== Material for the task ==

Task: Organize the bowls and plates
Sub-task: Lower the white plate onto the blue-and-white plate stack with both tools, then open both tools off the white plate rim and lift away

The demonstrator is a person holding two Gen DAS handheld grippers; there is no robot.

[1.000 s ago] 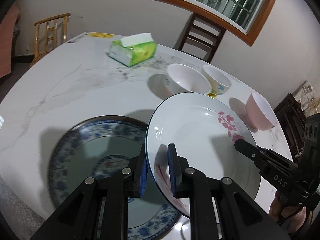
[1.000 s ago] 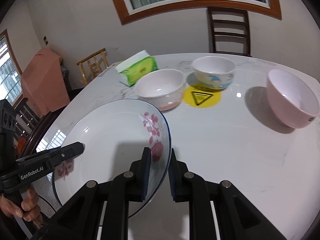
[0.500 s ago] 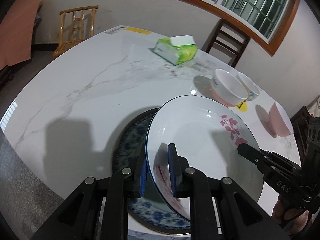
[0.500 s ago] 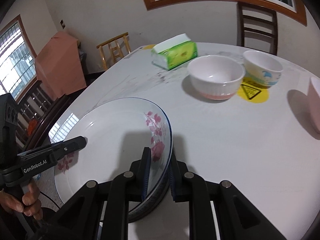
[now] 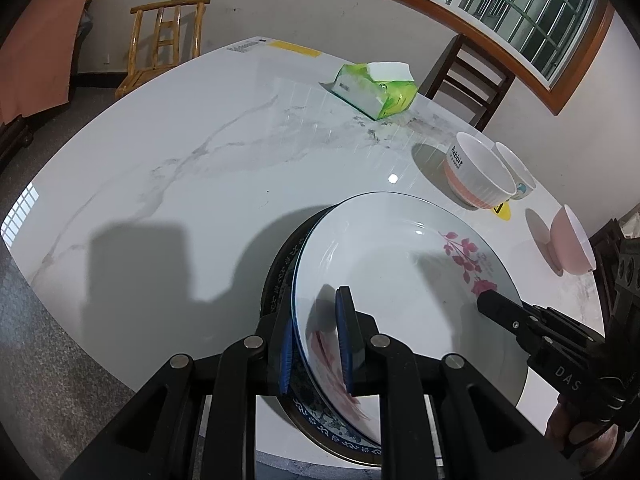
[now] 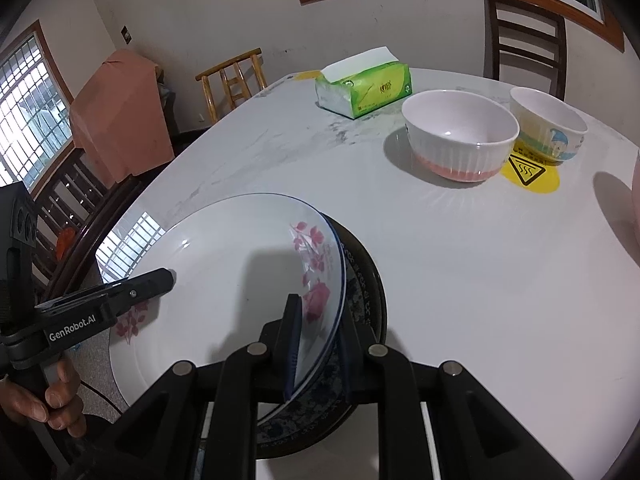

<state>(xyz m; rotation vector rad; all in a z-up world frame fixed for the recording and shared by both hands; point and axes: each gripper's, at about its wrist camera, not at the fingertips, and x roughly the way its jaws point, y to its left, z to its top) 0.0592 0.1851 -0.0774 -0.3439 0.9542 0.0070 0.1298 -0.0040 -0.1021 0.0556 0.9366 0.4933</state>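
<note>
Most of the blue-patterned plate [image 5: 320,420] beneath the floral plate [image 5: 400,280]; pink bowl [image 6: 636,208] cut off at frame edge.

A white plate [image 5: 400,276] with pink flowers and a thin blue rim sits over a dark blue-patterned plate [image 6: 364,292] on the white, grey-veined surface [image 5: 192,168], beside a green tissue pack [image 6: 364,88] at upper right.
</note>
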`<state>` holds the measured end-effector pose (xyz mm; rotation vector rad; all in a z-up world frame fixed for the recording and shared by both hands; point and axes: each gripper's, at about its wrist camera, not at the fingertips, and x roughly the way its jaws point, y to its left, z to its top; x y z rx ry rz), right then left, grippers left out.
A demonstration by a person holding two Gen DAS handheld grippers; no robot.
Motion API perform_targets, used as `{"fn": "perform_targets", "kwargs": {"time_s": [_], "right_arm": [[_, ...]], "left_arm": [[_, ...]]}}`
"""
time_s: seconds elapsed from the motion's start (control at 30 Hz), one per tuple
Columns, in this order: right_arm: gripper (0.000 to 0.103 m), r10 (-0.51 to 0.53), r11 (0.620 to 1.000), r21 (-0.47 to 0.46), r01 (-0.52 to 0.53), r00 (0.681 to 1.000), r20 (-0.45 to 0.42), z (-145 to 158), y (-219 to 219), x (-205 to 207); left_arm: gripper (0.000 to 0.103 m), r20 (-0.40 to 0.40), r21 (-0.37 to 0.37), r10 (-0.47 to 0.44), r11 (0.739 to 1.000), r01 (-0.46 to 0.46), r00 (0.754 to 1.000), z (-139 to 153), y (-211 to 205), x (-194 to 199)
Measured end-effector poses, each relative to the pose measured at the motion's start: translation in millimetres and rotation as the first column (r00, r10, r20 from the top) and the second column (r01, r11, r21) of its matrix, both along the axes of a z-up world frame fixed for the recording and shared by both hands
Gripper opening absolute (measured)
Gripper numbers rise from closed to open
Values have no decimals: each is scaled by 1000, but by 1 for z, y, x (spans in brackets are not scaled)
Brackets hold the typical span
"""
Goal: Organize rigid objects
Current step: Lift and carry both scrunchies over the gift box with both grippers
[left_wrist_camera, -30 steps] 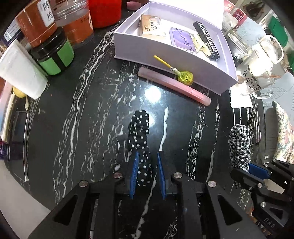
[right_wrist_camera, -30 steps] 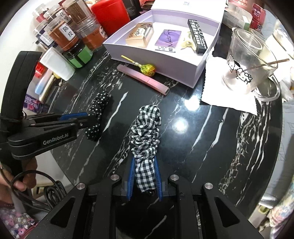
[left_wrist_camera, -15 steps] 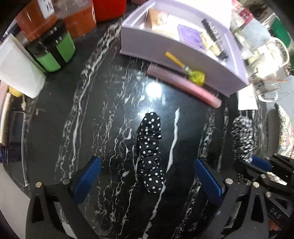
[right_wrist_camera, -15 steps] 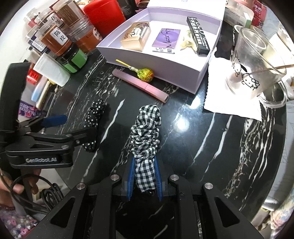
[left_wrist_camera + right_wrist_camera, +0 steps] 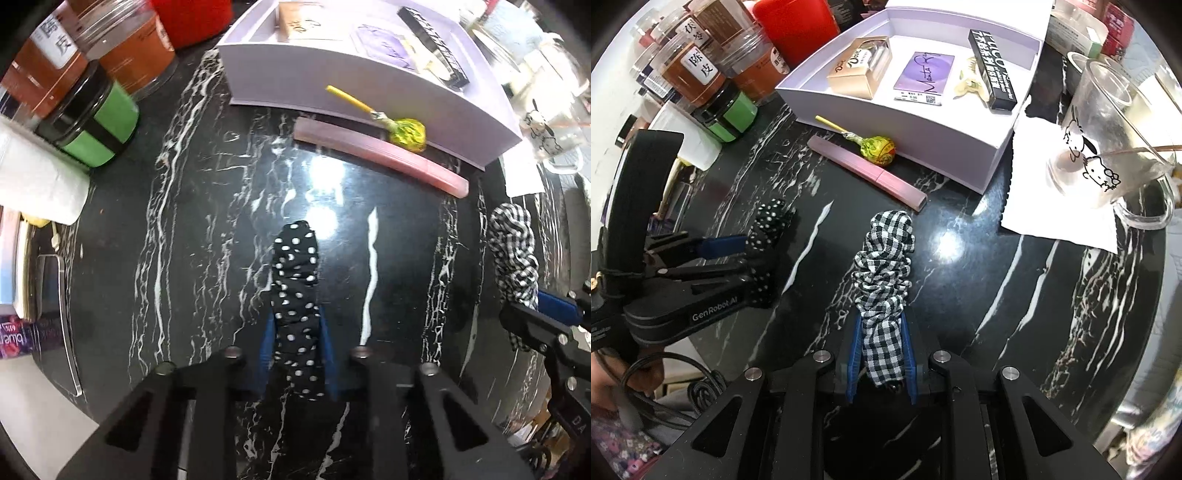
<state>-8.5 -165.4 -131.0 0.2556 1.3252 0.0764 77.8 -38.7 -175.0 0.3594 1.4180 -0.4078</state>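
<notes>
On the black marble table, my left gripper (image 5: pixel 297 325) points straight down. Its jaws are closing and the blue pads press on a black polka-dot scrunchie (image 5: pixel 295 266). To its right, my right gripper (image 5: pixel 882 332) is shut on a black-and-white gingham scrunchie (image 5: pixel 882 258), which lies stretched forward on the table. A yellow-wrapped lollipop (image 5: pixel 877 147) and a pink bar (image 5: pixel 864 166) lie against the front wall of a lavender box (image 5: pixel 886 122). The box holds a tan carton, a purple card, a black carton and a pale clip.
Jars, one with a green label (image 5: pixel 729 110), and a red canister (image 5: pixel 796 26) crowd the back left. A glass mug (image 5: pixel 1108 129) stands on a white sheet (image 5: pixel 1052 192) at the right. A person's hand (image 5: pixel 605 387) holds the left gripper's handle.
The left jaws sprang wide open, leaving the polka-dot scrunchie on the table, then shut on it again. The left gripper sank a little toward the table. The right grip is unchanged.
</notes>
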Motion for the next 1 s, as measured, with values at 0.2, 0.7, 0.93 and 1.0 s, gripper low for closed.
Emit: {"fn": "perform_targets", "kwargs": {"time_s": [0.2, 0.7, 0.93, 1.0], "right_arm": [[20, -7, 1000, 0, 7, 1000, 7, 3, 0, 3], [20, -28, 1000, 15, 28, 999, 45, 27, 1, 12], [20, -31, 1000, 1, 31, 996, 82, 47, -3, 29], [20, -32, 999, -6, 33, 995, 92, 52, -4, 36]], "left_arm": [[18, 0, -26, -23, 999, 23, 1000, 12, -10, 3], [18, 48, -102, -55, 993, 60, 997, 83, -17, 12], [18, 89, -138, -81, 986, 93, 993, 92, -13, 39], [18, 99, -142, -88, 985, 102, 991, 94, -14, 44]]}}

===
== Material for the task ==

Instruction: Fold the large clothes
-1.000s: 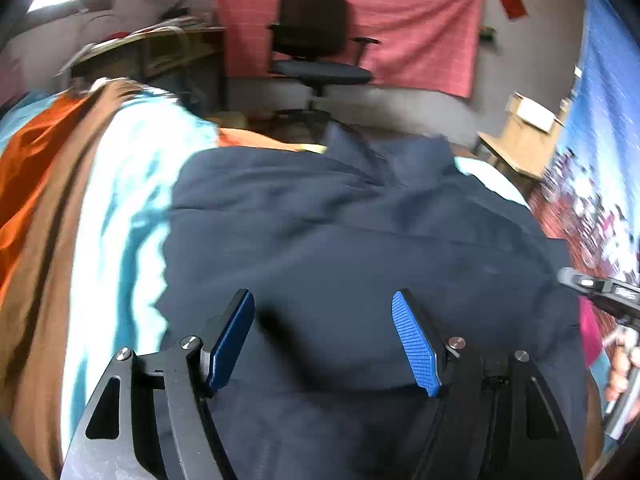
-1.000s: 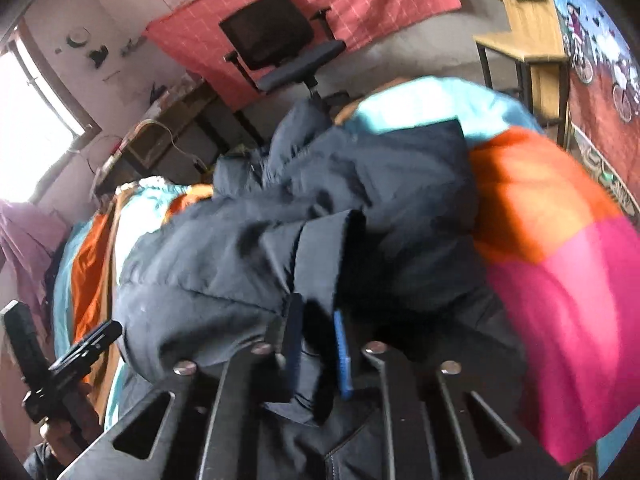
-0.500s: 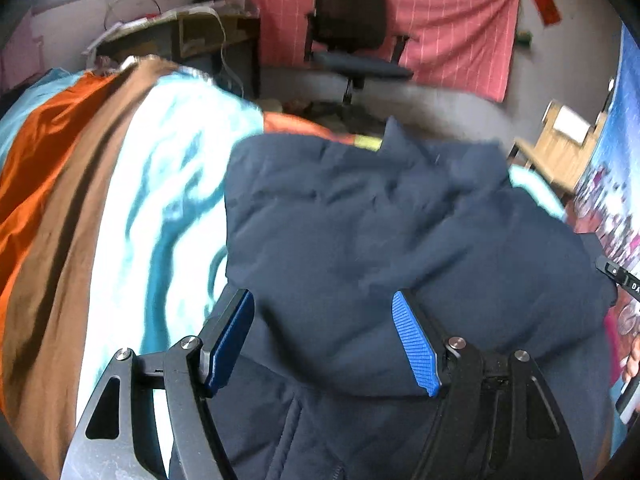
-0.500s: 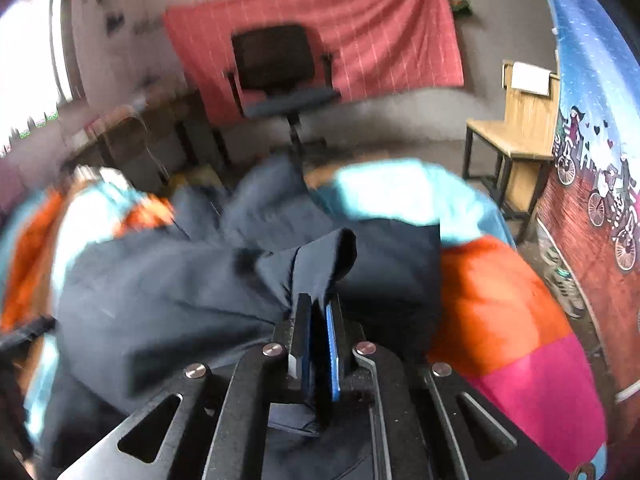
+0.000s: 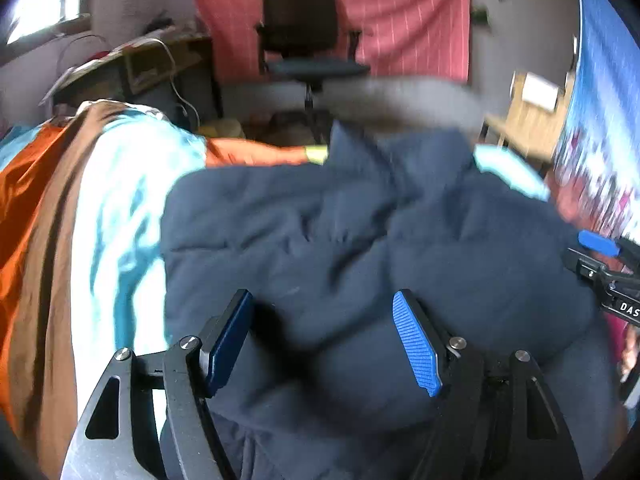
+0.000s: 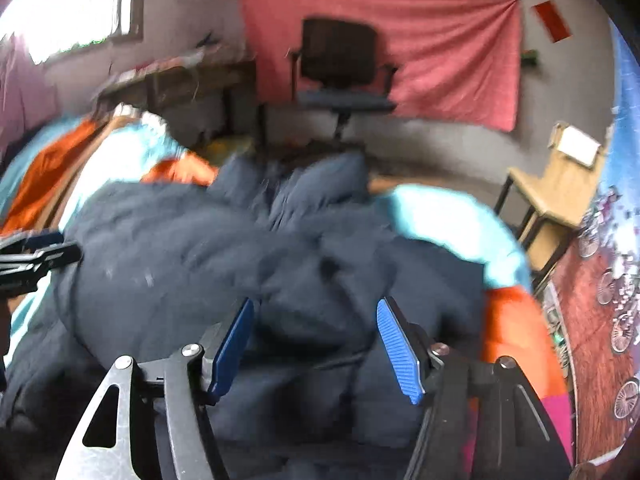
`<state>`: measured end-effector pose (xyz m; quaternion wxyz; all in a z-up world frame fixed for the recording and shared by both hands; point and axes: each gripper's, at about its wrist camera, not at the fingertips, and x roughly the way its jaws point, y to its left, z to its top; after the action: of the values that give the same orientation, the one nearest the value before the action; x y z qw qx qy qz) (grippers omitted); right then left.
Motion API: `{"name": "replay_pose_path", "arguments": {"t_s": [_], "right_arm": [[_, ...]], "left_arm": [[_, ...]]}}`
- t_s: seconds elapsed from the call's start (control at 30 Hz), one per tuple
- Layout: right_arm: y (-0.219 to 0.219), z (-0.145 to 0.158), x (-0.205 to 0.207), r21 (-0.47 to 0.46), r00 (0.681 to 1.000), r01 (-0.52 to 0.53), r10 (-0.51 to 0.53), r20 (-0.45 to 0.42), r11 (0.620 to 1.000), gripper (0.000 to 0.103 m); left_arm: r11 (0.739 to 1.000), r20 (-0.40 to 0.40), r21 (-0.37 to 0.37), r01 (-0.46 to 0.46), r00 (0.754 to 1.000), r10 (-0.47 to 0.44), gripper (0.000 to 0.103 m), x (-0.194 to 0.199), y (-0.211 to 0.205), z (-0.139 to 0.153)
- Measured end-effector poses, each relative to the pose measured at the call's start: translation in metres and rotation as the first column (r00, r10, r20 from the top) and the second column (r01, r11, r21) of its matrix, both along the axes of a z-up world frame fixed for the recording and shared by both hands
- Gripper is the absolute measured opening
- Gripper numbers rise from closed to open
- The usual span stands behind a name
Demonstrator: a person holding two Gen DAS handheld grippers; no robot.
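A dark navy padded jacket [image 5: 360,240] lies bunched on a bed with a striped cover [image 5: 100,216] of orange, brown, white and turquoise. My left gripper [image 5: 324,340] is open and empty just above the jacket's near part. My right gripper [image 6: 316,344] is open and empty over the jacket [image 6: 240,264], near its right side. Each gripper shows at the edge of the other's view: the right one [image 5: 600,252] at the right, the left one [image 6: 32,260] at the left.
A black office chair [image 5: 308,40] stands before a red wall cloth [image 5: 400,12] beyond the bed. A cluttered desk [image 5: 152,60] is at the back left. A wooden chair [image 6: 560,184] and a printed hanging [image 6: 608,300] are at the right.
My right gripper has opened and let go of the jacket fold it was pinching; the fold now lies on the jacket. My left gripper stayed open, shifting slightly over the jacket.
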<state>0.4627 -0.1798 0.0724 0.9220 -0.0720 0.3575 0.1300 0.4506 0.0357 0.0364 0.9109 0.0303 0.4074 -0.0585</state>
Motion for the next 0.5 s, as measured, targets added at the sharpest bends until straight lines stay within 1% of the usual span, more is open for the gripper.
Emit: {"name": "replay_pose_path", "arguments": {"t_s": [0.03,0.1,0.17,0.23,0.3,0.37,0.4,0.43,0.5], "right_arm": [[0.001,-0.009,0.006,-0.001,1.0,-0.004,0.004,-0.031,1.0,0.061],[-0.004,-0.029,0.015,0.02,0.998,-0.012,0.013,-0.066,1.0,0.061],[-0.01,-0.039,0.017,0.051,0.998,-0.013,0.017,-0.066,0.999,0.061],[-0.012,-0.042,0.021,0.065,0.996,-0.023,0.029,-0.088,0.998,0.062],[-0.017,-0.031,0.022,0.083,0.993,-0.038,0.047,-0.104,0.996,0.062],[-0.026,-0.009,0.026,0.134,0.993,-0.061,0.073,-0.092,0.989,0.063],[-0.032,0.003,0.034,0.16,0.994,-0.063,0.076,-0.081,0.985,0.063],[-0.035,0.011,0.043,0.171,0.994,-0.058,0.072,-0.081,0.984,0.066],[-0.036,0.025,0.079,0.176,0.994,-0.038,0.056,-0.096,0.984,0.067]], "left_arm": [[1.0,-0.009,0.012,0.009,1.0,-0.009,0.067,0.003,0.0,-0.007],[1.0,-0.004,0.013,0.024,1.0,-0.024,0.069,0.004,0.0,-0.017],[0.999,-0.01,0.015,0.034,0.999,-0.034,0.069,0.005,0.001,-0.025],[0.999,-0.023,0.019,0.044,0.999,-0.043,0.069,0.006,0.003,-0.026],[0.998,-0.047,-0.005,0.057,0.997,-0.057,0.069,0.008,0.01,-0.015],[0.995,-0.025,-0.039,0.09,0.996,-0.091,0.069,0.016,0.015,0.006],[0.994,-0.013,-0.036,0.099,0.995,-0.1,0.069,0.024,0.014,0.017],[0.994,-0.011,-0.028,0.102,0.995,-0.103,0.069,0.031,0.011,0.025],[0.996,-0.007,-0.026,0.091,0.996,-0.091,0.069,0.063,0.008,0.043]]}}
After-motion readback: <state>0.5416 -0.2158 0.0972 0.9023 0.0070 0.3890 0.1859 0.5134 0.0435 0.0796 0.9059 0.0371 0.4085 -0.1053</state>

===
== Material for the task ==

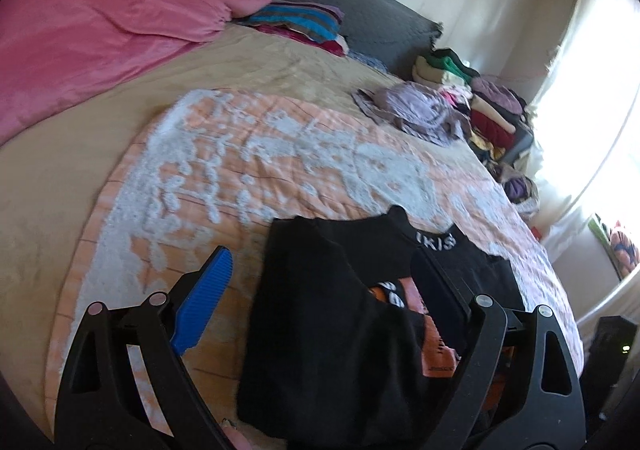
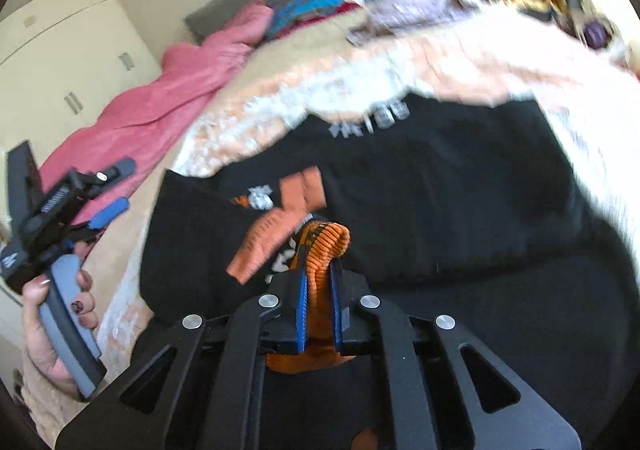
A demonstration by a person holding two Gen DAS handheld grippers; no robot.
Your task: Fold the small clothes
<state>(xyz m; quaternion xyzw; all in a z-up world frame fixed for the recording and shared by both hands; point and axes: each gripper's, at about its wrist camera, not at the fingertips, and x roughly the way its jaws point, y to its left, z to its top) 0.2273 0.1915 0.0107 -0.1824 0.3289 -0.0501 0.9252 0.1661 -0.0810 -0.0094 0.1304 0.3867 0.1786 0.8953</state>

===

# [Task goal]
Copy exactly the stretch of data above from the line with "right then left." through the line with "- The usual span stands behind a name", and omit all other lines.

# [Task result]
`<state>`: measured end-effector pose (xyz m; quaternion wxyz; all in a z-up world frame fixed for the recording and shared by both hands; point and axes: each gripper's, at about its wrist camera, not at the fingertips, and x roughly the way its jaws point, y to its left, z to its top; after the action: of the values that give the same orientation, the one nearest the value before the action; x y z qw qx qy qz) (grippers omitted); right then left.
Motion API: `{"name": "replay_pose_path", "arguments": {"t_s": [_], "right_arm": [[_, ...]], "left_arm": [[_, ...]]}}`
- t_s: seconds elapsed from the call's start (control at 30 Hz), one per tuple
- Layout: right_arm: y (-0.219 to 0.219), z (-0.145 to 0.158), x (-0.205 to 0.207), r21 (-0.47 to 0.46), r00 (0.681 to 1.000), r01 (-0.52 to 0.53), r10 (-0.51 to 0.53), r20 (-0.45 to 0.42), r11 (0.620 to 1.000), gripper (0.000 to 0.103 m); left_arm: r11 (0.739 to 1.000), r20 (-0.40 to 0.40), r21 (-0.37 to 0.37), r01 (-0.46 to 0.46), r00 (0.754 to 1.000), r10 (-0.47 to 0.44), gripper (0.000 to 0.103 m), x (-0.194 to 0.199), y (-0.211 to 0.205), z (-0.139 to 0.153)
- Measured end-effector poses, each relative to the pose measured at the call's start: translation in metres and rotation as the first column (r00, r10, r20 from the top) and the second column (r01, r11, r21) of its matrix, both along the axes of a z-up world frame fixed for the recording and shared by both hands
- Gripper is the absolute measured opening
- Gripper numbers rise from closed to open
- The usual span stands behind a name

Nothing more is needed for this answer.